THE PROBLEM. The listing below must be duplicated in full, with nothing altered.

- Opening Delimiter -

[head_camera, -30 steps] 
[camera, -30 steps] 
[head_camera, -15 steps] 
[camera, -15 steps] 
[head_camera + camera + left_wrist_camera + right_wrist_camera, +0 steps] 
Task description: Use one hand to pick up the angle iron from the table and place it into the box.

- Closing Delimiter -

RESPONSE BOX.
[head_camera, -30 steps] 
[camera, -30 steps] 
[head_camera, -15 steps] 
[camera, -15 steps] 
[head_camera + camera + left_wrist_camera + right_wrist_camera, +0 steps] 
Task description: Use one hand to pick up the angle iron from the table and place it into the box.

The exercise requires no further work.